By Katie Nelson Contra Costa Times.
Malala. The name alone inspires empowerment, perseverance and wisdom. Malala Yousafzai, just weeks shy of her 18th birthday, evokes courage, strength in the face of terror, and more.
And as she walked out Friday night onto the stage at San Jose State University's Event Center, the teenager, glancing out at the cheering audience, was above all else humble. Clad in a yellow and light blue outfit with a floral headscarf, the first thing out of the grinning teen's mouth: "Thank you."
In a nearly hourlong discussion with famed San Jose author Khaled Hosseini, known for his books "The Kite Runner" and "A Thousand Splendid Suns," Malala showed no stage fright and never stumbled over her words -- qualities often abundantly clear in the average teenager.
But Malala is not average. She is extraordinary.
"If I wouldn't have chosen to speak, then I would have had to continue my whole life in a situation of terrorism," the Nobel Peace Prize recipient said. "If you want to change society, if you want to see change, you must step forward to bring change."
"And I'm standing here and seeing people standing with me on this campaign of education ... for every girl around the world."
In the interview with Hosseini, Malala covered a wide range of topics surrounding her unyielding devotion to educating women as well as for peace between nations. She advocated for allowing girls to attend school to read and write, but to also be individuals, free from the constraints of societal pressures to be submissive to men.
She passionately pushed for understanding and peace, because as she explained, the world cannot change for the better if cultures stay stuck on misperceptions of right and wrong based on ideologies promoted by small but influential groups in power.
She also talked at length about her life before becoming a worldwide sensation, cracking jokes about her brothers and reminiscing about her home in the Swat Valley in Pakistan, where her father built a school and where he inspired her from an early age.
Malala credits her father's progressive beliefs in a conservative culture as her beacon of hope for her future as well as the catalyst for her ability to speak out for herself and for other girls who want to pursue an education.
But even fathers and daughters don't always get along, no matter how much one inspires the other.
"I do have an inspiring father, but I do fight with him," she said with a wry smile. "We're not perfect.
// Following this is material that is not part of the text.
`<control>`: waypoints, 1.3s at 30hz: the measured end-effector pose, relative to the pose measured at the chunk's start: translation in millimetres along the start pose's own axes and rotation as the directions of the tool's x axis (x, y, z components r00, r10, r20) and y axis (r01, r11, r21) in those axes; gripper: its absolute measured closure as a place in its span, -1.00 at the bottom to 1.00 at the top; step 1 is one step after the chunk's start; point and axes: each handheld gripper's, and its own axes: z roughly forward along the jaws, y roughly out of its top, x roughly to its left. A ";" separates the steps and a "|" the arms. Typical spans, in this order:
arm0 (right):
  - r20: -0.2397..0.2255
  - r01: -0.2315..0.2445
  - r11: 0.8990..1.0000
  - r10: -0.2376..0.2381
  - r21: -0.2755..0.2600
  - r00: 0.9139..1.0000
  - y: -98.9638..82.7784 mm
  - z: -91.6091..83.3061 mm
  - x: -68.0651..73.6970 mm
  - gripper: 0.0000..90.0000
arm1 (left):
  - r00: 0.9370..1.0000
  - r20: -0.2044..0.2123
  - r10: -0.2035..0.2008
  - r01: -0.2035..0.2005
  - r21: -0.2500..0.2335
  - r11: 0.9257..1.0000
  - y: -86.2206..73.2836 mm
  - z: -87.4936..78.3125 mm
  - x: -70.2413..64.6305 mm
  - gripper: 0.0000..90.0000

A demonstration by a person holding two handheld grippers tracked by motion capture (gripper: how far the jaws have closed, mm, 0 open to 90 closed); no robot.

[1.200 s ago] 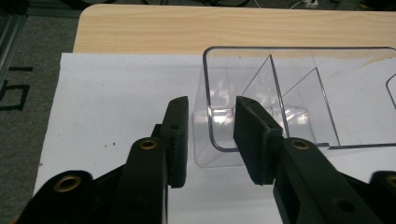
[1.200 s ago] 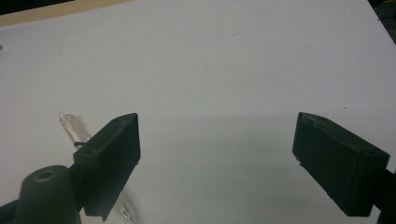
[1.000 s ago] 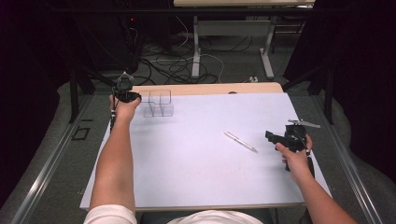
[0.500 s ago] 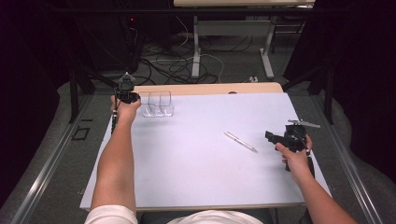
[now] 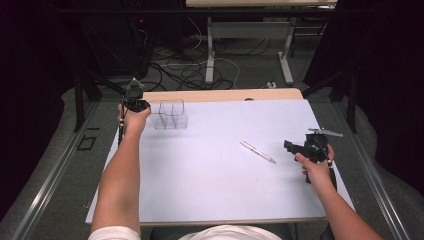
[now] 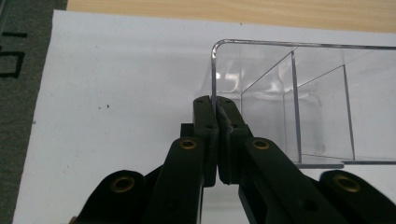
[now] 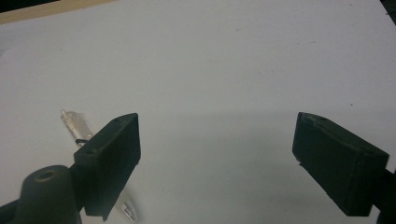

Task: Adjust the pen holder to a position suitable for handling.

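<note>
Now, left claw [image 6: 216, 122] clamped on clear organizer [image 6: 299, 102] wall, right claw [image 7: 217, 158] wide, pen [image 7: 77, 128] beside

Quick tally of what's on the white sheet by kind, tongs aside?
Clear plastic organizer: 1
Pen: 1
Total: 2

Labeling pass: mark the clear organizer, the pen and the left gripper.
organizer [image 6: 299, 93]: left gripper view, on its clear front wall.
pen [image 5: 257, 151]: high view, mid barrel.
left gripper [image 6: 216, 109]: left gripper view, at the tips shut on the organizer's wall.
</note>
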 end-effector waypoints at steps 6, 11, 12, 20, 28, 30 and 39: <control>0.003 -0.001 1.000 0.001 0.001 1.000 0.0 -1.0 1.5 -0.68 | 1.000 0.010 0.000 0.000 0.024 1.000 -14.9 -11.5 -1.4 0.97; 0.000 0.003 1.000 -0.003 0.001 1.000 -0.3 -0.5 2.2 -0.68 | 1.000 0.011 -0.004 0.003 0.038 0.999 -26.9 -24.3 -1.5 0.97; 0.000 -0.006 1.000 0.006 0.003 1.000 -0.3 -0.2 3.4 -0.68 | 1.000 0.012 0.006 -0.007 0.041 0.999 -29.1 -27.2 -1.6 0.97; -0.012 0.009 1.000 -0.009 0.006 1.000 0.3 2.2 5.1 -0.68 | 1.000 0.012 0.005 -0.005 0.059 0.998 -42.8 -39.7 -5.1 0.97; -0.017 0.007 1.000 -0.007 0.012 1.000 0.1 3.3 5.4 -0.68 | 1.000 0.024 -0.007 0.005 0.084 0.996 -47.7 -34.5 -5.1 0.94; -0.013 0.005 1.000 -0.005 0.014 1.000 -0.2 3.6 5.1 -0.68 | 0.999 0.034 -0.015 0.012 0.084 0.996 -49.6 -32.9 -3.9 0.93; -0.009 0.001 1.000 -0.001 0.022 1.000 -1.3 5.5 3.1 -0.68 | 0.992 0.125 -0.021 0.019 0.017 1.000 -49.4 -44.7 5.2 0.75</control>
I mean, we just had a fight in the car."
While Malala's father played a major role in the origin of her advocacy work, Malala became an international sensation after she was shot in the head in October 2012 by a 15-year-old working for the Taliban.
Malala spoke in an even tone as she detailed the events that led up to the shooting and said she is grateful she does not remember when the teen leaned over into a van carrying her and some school friends home and shot her in the face.
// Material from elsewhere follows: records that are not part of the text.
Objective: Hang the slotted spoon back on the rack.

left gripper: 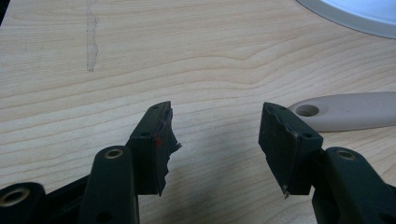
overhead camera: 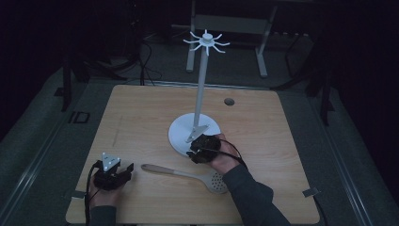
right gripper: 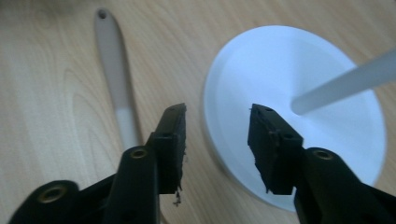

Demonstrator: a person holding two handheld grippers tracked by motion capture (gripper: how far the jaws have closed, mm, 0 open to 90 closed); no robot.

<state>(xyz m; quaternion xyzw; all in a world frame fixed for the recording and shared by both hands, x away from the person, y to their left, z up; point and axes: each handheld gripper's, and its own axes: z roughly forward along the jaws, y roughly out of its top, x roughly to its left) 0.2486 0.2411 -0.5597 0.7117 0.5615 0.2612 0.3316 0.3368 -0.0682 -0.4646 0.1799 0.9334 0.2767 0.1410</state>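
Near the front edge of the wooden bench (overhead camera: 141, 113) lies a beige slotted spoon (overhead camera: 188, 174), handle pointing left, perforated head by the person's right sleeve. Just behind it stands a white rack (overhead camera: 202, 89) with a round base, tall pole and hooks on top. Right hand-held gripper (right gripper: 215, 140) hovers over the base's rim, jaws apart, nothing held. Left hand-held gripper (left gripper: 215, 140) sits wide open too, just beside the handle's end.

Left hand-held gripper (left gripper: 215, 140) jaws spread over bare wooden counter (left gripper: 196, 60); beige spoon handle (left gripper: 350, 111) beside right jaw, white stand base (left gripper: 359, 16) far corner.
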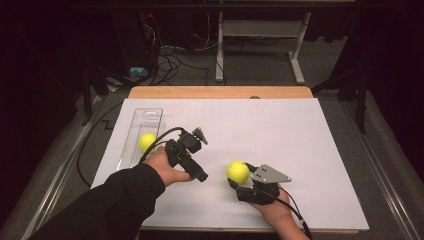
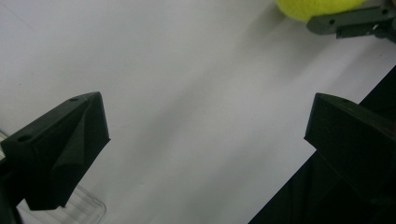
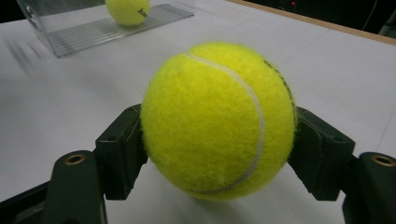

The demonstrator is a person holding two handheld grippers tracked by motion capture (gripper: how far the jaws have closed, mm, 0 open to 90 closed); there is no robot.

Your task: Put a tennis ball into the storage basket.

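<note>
My right gripper (image 1: 241, 181) is shut on a yellow tennis ball (image 1: 238, 172), its jaws pressing both sides of the ball (image 3: 218, 121) low over the white paper. A second tennis ball (image 1: 147, 142) lies in a clear plastic tray (image 1: 145, 119) at the left; this tray ball (image 3: 127, 10) is far off in the right gripper view. Beside that tray, my left gripper (image 1: 188, 150) is held in a hand. Its jaws stand wide open (image 2: 205, 126) over bare paper with nothing between them. The held ball (image 2: 317, 7) peeks in at the top right of the left gripper view.
White paper (image 1: 300, 140) covers the wooden table (image 1: 220, 92). A black cable (image 1: 87, 150) loops off the table's left side. Beyond the far edge are floor cables (image 1: 170, 60) and a desk frame (image 1: 260, 45). A tray corner (image 2: 86, 207) sits by the left jaw.
</note>
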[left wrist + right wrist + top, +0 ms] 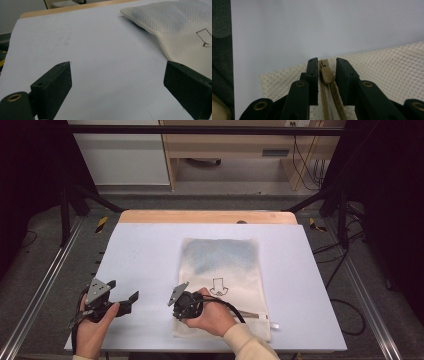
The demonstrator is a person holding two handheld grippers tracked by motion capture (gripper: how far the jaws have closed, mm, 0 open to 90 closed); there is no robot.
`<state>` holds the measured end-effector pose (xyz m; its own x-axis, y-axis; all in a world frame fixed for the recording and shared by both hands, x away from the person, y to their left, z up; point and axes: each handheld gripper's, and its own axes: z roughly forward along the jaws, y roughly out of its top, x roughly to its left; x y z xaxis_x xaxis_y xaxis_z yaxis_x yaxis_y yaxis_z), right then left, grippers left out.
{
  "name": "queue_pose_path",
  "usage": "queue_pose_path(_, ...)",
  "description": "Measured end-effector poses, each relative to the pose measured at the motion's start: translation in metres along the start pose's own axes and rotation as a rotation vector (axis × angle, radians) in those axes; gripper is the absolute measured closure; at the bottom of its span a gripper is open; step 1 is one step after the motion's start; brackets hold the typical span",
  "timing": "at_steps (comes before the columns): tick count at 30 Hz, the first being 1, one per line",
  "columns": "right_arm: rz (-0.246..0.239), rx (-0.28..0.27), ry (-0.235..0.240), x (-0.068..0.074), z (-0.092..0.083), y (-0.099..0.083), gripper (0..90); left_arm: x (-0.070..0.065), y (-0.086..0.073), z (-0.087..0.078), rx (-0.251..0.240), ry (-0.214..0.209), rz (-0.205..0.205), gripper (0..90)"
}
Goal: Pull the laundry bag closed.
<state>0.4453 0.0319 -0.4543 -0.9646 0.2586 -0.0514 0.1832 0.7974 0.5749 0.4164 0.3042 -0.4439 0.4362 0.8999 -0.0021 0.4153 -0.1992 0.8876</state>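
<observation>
Soft, limp mesh zip bag [224, 270] near the worktop's front edge: right gripper [326, 72] fingers narrowly straddle its zipper pull [325, 73], left gripper [117, 85] wide, empty.

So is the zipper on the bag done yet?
Can't tell open from shut. The right claw sits at the near left end of the mesh bag, its jaws on either side of the tan zipper slider without clearly pinching it. The left claw waits open above the table. Pulling comes next, probably.

No words or numbers are legible; the mesh bag [220, 265] bears only a black outlined arrow sign [219, 286].
</observation>
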Motion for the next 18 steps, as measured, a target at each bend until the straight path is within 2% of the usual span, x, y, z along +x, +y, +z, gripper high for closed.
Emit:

Hosseini said that "technically, he shot the right girl," but concluded that "in every way, he shot the wrong girl."
"If the gunman thought he was going to quiet her with his bullet, end her story with his bullet, he was wrong," Hosseini said. "Malala's story is merely beginning."
Of the shooting, she said simply: "I have forgiven him. I was never angry."
And Hosseini was not the only one in attendance in awe of Malala's story and her progress with advocating for female education and empowerment.
Hosseini's niece, 12-year-old Lailee Zakir, beamed with excitement as she waited for Malala on Friday night.
A poised preteen, Lailee said she had read Malala's book and was inspired by her peer's message, and she wanted to incorporate more of Malala's mindset into her own life.
"When my parents are yelling at me or if I get grounded, I think about it and I realize that I shouldn't complain," she said. "There are other people all over the world going through so much more.
"(Malala) believes, and I think too, that you can do anything," she added. "I can take a stand for something too."